What this task involves -
Output range, inclusive: from the line containing "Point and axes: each" to the line containing "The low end". Restate those lines from the data below word for word and only those.

Dataset items
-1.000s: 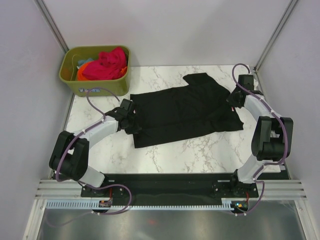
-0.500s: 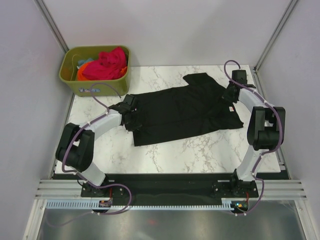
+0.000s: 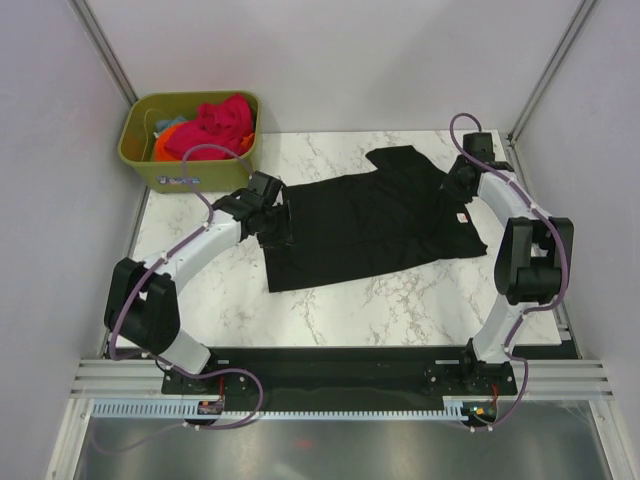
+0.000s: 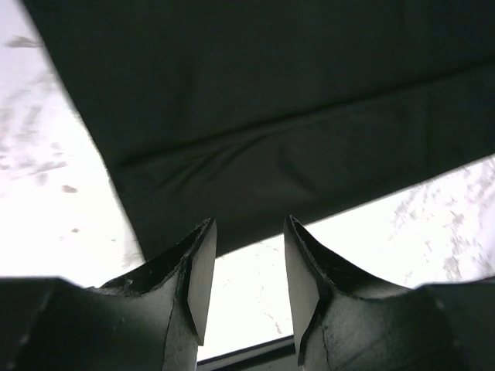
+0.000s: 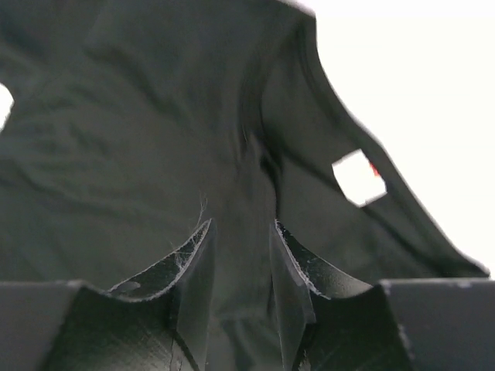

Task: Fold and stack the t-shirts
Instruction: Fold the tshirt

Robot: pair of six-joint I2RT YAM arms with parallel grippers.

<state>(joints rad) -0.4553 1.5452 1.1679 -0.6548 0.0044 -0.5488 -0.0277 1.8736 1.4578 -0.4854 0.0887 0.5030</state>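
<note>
The black t-shirt (image 3: 370, 225) lies spread flat on the marble table (image 3: 400, 310), across the middle and right of it, hem to the left and neck to the right. Its small white neck label (image 3: 463, 220) faces up near the right edge.

The left claw (image 3: 277, 228) sits at the shirt's left hem, near the far left corner of the cloth. In the left wrist view its jaws stand a little apart and grip nothing. Bare marble shows in the gap, and the hem's edge runs just past the fingertips (image 4: 203, 263).

The right claw (image 3: 458, 188) is over the far right of the shirt, by the shoulder and neck. In the right wrist view its jaws are slightly parted and black cloth fills the gap, with a crease running into it. I cannot tell whether the cloth is pinched or merely lies beneath. The label is just right of that claw.

At the far left corner an olive-green bin (image 3: 190, 168) holds a pink-red t-shirt (image 3: 215, 125) and an orange one (image 3: 160, 146), well apart from both claws
</note>
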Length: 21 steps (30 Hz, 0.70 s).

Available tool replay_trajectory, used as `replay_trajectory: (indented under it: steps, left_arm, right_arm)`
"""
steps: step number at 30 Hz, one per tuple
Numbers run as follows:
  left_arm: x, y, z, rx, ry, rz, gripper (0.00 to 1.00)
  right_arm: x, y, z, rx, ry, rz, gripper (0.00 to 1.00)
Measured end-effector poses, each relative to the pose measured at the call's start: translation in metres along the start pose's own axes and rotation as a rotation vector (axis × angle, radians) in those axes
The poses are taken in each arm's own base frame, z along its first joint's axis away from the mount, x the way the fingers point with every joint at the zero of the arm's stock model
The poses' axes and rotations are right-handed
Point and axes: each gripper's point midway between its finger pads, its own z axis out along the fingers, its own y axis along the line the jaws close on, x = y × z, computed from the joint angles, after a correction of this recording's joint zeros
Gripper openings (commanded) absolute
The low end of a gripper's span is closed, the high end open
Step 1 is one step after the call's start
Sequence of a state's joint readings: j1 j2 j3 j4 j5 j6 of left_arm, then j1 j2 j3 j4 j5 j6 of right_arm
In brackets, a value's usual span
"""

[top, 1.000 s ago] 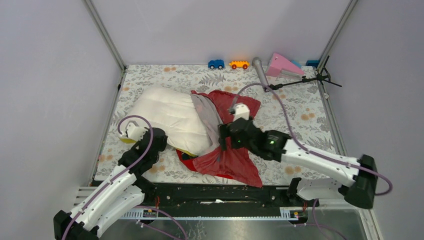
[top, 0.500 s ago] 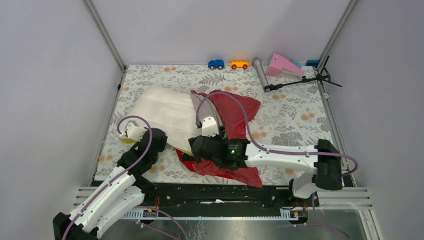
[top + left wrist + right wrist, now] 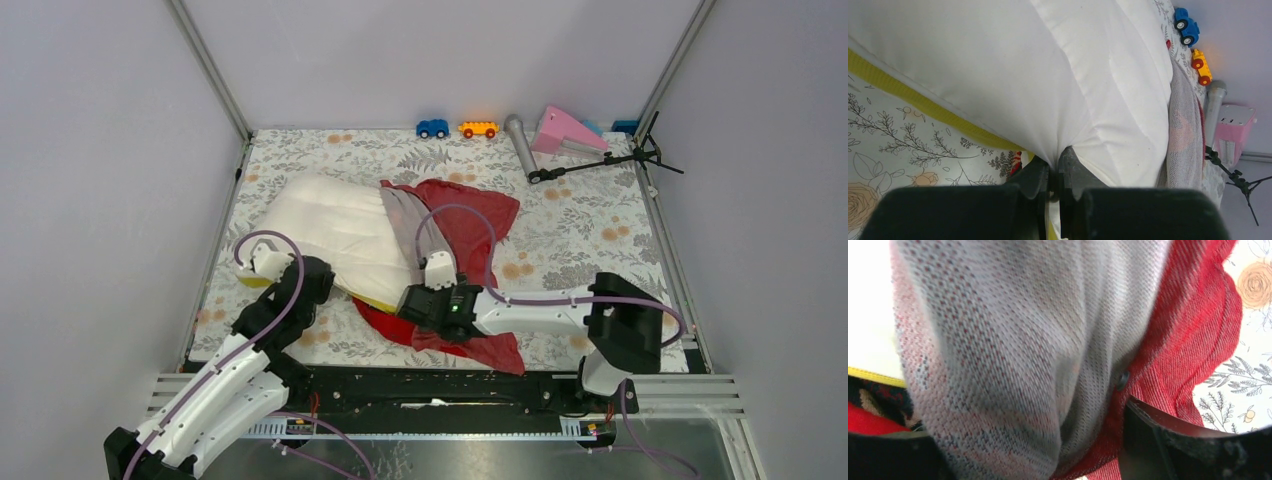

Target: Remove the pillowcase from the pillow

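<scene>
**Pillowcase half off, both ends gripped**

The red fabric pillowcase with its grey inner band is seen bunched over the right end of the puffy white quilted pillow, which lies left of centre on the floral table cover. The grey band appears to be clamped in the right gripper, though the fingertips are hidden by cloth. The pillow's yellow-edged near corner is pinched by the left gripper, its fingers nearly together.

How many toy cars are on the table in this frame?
2. A blue toy car and an orange-yellow toy car sit side by side at the table's far edge, the blue one to the left. The pillowcase might hide others.
</scene>
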<state>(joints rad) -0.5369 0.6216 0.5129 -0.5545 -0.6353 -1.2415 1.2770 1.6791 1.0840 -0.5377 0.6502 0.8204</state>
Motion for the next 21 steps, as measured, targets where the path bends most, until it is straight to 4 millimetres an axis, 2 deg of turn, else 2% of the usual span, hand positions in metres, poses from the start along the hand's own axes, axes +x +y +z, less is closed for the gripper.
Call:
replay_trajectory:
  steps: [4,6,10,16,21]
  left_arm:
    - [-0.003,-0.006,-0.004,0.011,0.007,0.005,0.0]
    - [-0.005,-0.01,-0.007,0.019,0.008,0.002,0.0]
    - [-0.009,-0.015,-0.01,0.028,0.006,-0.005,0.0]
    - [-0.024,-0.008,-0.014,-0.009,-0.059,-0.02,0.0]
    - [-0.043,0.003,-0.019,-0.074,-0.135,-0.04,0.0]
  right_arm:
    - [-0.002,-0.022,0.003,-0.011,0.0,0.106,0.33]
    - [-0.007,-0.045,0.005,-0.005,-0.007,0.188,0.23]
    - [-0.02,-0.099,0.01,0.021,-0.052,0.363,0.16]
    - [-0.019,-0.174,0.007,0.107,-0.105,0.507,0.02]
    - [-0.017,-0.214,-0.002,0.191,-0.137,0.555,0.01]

Answer section -
Point and axes: each gripper's point midway between its finger pads, its own z axis out along the fingers, its own y axis along the line the jaws close on, x = y × z, computed from the joint angles, after a correction of this recording's joint zeros
Gripper openings (commanded) absolute
The low end of a gripper's span is closed, the high end open

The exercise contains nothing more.